Imaging helps guide antidepressant medication choices
Biomarkers from brain MRI scans could soon help guide medication decisions for patients seeking mental health treatment.
A new analysis in JAMA Network Open details efforts to identify patterns on neuroimaging that could offer clues into how patients are responding to antidepressants. Using structural and functional resting-state MRI scans, the team examined how two different medications—sertraline and escitalopram—affect certain regions of the brain associated with emotional regulation, reward processing and attention.
Experts involved in the study hope their findings offer prescribers a more objective way to measure these medications' efficacy.
“Treatment of psychiatric conditions, including major depressive disorder (MDD) often fails, with more than one-half of patients with MDD not responding to first-line antidepressant treatment,” Diego A. Pizzagalli, PhD, from the Center for Depression, Anxiety and Stress Research at McLean Hospital in Massachusetts, and colleagues noted. “Leveraging machine learning in prediction of treatment response promises to accelerate symptom reduction.”
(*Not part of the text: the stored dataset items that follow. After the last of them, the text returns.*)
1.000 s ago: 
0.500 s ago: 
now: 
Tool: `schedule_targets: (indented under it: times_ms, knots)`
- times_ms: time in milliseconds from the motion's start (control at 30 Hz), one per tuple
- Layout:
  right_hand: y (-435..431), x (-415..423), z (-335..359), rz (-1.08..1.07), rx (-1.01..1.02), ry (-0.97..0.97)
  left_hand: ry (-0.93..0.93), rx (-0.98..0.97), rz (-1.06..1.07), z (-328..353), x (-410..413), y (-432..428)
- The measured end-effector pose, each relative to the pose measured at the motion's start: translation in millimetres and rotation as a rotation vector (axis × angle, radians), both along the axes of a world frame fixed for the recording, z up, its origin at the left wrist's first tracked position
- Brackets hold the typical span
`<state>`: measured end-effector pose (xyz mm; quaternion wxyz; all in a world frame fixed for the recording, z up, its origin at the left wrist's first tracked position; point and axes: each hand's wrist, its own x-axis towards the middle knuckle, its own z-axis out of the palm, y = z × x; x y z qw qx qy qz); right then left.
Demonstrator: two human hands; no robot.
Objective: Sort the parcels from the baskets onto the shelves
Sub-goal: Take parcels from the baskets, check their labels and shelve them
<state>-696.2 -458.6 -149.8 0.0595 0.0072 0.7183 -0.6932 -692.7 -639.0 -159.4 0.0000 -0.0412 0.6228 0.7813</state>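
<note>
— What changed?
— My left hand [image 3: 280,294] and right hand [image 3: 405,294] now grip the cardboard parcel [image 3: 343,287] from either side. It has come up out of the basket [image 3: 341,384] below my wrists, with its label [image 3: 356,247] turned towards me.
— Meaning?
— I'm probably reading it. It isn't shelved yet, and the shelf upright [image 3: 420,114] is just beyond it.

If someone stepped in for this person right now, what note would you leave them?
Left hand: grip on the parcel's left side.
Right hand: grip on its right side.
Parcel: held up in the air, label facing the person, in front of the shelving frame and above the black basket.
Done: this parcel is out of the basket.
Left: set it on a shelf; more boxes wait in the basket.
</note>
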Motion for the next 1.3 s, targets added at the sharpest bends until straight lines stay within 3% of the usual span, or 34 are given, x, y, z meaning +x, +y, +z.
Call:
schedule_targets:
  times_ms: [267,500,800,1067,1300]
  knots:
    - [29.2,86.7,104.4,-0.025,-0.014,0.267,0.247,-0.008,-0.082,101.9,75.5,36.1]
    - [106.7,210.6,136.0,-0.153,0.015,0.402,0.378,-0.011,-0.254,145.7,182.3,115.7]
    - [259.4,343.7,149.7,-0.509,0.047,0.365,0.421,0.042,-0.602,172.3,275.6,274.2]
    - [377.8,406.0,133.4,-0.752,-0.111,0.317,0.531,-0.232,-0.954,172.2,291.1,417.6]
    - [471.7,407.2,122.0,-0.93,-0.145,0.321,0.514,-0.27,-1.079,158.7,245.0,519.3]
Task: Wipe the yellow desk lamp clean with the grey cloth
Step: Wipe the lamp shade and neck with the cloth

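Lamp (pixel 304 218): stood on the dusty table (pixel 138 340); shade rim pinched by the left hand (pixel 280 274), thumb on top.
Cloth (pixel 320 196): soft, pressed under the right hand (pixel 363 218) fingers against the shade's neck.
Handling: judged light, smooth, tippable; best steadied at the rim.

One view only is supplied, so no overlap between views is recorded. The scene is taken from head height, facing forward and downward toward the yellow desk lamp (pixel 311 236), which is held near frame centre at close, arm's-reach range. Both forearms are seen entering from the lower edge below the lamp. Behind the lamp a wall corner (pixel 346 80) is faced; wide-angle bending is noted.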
While some studies have yielded promising results, they lack generalizability, thus limiting efforts to understand their true clinical utility. To address this, researchers analyzed data across two different trials comparing the outcomes of patients with MDD who were treated with either a placebo or antidepressant. Both trials utilized imaging alongside clinical factors to determine treatment efficacy.
On imaging, the group focused on the functional connectivity of the dorsal anterior cingulate (dACC), with depression severity scores used in conjunction with image findings to establish relationships. Patients completed scans before and during treatment to monitor changes in functional connectivity patterns.
The use of imaging biomarkers related to connectivity to and from the dACC, when combined with clinical factors and depression severity scores, proved to be more accurate than clinical markers alone in gauging treatment efficacy.
“The circuit identified as predictive of treatment response included the anticorrelation between dACC and dlPFC (dorsolateral prefrontal cortex) as well as the angular gyrus,” the authors explained. “The dACC seed included posterior Brodmann area 24 and the anterior Brodmann area 32 prime. It is thus at the intersection between the hot and cold subdivisions of the dACC. These findings fit theories proposing that top-down emotional regulation is achieved by prefrontal regions regulating the ACC and amygdala activity, regions typically recruited by emotional stimuli.”
These results were generalizable across both trials, the group added. While more research is needed to further validate the team’s findings, the biomarkers identified have the potential to eventually “help connect patients with treatments that work best for them,” the authors concluded.